§ **Data for processing**

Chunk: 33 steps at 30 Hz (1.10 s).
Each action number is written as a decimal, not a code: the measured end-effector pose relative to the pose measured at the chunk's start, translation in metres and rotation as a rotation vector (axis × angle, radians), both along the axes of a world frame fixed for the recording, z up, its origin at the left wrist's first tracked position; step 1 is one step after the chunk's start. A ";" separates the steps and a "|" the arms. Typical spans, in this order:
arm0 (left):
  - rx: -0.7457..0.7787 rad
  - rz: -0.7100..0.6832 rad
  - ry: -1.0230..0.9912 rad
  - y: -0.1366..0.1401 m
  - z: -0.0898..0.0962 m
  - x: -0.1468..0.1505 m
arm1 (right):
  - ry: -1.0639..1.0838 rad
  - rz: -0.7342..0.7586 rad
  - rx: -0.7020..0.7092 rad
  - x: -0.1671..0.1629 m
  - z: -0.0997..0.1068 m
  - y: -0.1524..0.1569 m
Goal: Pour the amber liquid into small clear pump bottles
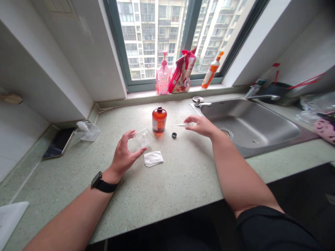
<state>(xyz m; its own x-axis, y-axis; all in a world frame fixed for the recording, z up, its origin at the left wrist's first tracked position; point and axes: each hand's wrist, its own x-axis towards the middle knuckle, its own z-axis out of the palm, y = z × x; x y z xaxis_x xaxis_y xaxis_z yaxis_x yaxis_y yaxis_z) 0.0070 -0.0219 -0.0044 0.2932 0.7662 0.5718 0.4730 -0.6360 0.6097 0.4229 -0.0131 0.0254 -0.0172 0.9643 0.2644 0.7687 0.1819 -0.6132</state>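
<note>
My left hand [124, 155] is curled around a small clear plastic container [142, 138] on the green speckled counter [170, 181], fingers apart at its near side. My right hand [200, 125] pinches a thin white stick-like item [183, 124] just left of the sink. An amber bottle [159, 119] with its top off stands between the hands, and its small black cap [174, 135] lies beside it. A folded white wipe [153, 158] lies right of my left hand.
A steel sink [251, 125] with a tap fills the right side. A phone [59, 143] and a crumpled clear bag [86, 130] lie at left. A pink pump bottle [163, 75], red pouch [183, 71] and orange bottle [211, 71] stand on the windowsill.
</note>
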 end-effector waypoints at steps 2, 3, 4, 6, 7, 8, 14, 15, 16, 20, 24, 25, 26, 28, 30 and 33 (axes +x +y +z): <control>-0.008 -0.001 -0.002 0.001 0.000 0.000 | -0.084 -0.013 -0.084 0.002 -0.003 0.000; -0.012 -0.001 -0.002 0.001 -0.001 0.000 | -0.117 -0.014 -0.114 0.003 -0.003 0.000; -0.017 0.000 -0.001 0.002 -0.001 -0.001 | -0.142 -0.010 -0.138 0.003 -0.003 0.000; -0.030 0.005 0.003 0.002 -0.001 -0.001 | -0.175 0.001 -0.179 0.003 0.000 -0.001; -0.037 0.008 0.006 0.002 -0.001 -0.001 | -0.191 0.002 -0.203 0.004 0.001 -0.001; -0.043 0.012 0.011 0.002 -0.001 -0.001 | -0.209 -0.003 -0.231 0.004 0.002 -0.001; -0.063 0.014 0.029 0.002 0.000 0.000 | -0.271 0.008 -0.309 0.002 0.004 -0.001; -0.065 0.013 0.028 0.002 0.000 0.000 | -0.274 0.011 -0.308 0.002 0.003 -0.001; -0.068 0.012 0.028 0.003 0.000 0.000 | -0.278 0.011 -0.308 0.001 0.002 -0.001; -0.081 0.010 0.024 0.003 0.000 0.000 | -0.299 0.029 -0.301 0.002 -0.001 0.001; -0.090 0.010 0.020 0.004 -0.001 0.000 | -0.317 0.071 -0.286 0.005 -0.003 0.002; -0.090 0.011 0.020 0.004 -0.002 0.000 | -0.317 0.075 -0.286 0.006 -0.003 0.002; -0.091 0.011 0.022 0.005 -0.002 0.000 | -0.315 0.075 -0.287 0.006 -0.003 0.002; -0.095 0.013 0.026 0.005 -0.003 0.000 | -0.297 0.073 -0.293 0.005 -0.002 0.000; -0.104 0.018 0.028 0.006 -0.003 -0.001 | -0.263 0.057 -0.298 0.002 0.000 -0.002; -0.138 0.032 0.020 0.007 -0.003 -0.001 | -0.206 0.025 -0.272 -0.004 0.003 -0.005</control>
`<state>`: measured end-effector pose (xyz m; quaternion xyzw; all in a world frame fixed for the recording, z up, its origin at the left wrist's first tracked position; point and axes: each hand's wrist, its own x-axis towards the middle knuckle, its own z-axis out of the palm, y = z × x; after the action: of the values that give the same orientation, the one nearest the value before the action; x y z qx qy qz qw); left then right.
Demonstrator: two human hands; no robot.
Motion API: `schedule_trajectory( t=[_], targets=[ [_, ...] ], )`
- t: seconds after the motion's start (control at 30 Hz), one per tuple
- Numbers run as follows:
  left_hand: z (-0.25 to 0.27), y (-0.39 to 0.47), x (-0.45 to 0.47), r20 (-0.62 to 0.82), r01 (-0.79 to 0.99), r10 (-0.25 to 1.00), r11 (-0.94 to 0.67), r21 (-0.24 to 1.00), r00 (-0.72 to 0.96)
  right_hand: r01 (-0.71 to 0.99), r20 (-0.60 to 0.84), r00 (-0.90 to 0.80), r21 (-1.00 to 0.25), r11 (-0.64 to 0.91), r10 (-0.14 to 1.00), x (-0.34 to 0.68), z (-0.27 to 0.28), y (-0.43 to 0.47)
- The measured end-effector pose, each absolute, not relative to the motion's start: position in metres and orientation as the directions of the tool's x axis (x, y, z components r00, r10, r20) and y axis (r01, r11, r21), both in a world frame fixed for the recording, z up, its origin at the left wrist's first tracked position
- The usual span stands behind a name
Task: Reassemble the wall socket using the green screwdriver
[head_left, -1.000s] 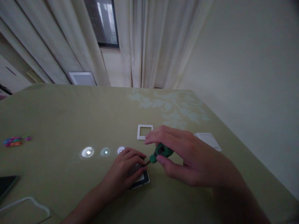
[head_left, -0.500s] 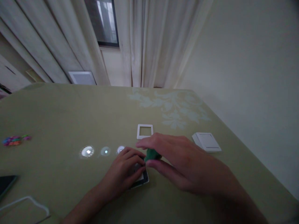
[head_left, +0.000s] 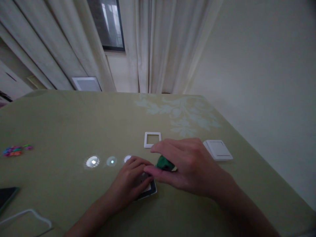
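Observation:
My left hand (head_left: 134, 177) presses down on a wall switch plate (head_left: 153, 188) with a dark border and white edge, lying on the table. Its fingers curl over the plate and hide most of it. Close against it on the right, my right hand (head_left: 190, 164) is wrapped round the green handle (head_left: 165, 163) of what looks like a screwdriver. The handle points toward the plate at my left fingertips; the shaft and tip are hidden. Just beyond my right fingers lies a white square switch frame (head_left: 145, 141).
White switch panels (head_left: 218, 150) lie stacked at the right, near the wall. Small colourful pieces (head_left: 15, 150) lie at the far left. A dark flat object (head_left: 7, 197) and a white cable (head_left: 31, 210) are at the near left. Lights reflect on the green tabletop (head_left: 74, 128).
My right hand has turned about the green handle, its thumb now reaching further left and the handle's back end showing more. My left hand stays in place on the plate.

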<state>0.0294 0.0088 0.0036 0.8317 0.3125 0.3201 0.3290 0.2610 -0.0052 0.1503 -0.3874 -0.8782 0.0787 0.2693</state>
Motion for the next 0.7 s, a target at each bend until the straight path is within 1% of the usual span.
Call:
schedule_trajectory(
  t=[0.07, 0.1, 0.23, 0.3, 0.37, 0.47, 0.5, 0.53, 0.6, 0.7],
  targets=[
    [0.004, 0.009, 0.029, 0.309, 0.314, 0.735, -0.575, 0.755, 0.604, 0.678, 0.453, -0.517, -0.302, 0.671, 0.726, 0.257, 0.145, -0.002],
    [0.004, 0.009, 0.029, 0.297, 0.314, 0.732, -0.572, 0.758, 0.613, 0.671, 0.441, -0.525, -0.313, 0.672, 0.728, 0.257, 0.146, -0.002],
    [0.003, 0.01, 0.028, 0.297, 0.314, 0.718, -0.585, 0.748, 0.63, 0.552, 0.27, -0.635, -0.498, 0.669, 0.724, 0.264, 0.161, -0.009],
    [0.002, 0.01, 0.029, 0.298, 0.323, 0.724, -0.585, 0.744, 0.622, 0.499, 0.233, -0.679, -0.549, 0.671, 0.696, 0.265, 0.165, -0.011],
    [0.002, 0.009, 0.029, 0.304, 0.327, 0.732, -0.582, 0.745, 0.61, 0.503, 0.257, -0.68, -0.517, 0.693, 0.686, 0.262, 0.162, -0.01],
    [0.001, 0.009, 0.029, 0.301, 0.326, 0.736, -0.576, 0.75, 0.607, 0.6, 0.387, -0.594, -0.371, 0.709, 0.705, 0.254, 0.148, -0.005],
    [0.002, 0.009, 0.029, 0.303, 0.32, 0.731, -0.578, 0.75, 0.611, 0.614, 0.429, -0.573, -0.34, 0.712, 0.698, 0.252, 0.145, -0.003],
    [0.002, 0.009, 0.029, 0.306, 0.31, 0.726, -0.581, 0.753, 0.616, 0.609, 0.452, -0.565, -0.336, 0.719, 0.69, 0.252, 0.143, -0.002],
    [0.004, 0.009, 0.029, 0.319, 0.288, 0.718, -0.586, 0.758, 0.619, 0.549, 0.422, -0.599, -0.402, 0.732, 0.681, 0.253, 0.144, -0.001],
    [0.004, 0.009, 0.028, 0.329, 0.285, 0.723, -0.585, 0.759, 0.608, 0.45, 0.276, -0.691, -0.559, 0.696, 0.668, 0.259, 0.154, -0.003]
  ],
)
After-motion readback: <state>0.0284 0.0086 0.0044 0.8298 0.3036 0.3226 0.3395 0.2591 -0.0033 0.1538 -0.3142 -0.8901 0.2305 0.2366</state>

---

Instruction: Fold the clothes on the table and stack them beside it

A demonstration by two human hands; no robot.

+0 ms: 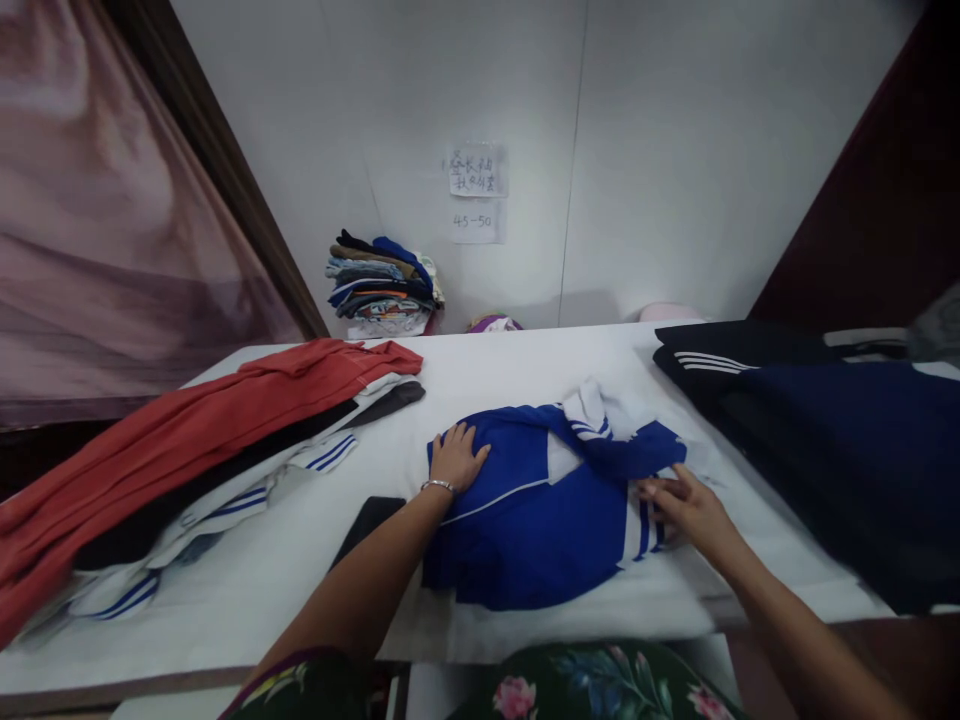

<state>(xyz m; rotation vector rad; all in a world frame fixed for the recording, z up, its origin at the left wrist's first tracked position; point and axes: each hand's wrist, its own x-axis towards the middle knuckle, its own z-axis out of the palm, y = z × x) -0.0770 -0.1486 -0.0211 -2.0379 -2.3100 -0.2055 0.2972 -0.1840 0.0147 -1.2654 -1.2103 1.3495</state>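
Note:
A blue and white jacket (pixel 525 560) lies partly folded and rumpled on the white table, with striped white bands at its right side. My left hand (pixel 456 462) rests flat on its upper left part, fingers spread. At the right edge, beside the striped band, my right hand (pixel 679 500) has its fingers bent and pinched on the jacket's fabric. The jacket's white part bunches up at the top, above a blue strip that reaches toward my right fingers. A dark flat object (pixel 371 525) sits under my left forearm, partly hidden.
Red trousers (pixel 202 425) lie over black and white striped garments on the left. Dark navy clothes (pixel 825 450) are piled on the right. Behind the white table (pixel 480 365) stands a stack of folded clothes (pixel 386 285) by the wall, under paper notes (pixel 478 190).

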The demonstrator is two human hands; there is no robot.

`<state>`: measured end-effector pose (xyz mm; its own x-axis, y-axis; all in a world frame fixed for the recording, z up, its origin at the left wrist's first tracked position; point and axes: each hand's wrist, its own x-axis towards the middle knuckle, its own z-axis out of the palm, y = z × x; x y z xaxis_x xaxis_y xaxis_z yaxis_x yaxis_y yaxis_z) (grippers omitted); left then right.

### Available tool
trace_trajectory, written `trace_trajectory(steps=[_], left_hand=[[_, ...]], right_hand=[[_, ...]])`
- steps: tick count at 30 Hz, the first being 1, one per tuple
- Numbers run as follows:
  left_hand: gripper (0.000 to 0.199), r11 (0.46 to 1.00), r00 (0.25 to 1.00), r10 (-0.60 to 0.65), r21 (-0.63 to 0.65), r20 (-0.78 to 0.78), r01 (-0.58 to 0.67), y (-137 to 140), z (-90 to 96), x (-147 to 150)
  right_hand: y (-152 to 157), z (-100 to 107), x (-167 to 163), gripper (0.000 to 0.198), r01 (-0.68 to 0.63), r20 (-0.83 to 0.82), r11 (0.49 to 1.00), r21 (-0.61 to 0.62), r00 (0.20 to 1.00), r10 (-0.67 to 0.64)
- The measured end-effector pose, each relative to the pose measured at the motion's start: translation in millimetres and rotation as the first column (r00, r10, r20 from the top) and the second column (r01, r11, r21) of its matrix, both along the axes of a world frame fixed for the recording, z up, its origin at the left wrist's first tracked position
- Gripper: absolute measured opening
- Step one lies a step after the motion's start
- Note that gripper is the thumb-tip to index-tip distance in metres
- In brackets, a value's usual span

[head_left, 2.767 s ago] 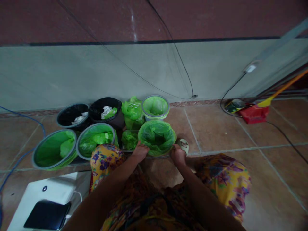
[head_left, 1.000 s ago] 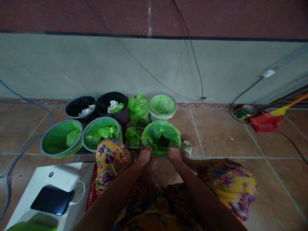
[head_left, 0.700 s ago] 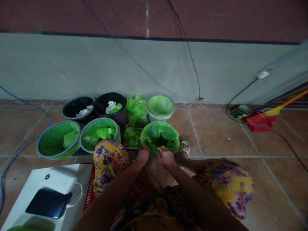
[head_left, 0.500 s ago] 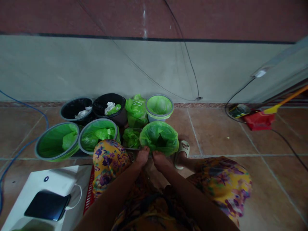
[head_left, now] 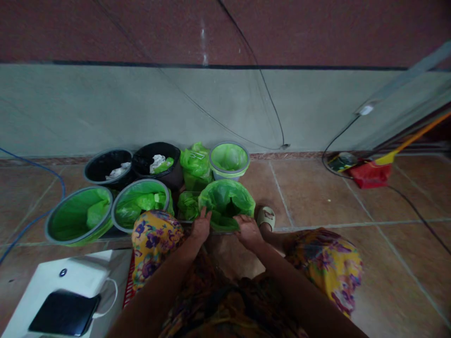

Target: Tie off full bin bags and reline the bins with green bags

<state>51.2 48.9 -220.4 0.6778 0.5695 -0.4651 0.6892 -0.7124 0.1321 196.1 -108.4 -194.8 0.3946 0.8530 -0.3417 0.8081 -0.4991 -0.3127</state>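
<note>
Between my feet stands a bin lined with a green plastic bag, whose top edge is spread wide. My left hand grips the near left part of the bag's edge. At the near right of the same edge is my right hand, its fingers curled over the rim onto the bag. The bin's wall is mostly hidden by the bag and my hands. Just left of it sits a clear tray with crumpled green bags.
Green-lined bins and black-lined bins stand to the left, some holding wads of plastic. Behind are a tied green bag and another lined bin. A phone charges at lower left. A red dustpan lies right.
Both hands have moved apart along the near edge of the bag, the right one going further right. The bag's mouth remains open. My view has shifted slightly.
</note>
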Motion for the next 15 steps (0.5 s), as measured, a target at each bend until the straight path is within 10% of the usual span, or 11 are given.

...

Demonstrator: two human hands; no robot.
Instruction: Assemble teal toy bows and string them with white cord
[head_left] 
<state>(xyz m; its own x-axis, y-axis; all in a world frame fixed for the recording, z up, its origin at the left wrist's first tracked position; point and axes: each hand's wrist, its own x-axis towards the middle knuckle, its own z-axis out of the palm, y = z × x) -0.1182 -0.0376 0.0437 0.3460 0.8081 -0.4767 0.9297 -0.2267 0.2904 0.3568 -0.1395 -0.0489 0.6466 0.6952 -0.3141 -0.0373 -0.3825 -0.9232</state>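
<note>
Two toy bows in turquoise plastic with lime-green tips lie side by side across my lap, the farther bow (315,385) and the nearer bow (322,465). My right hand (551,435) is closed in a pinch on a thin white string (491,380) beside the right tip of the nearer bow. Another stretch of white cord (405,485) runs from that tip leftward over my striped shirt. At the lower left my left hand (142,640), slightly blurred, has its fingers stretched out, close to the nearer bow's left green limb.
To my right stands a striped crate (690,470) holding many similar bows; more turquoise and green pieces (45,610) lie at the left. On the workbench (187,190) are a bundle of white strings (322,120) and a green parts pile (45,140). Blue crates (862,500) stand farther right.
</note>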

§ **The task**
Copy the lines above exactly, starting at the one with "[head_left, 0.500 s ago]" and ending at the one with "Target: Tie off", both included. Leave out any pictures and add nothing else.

§ **Your response**
[head_left, 0.500 s ago] 
[head_left, now] 

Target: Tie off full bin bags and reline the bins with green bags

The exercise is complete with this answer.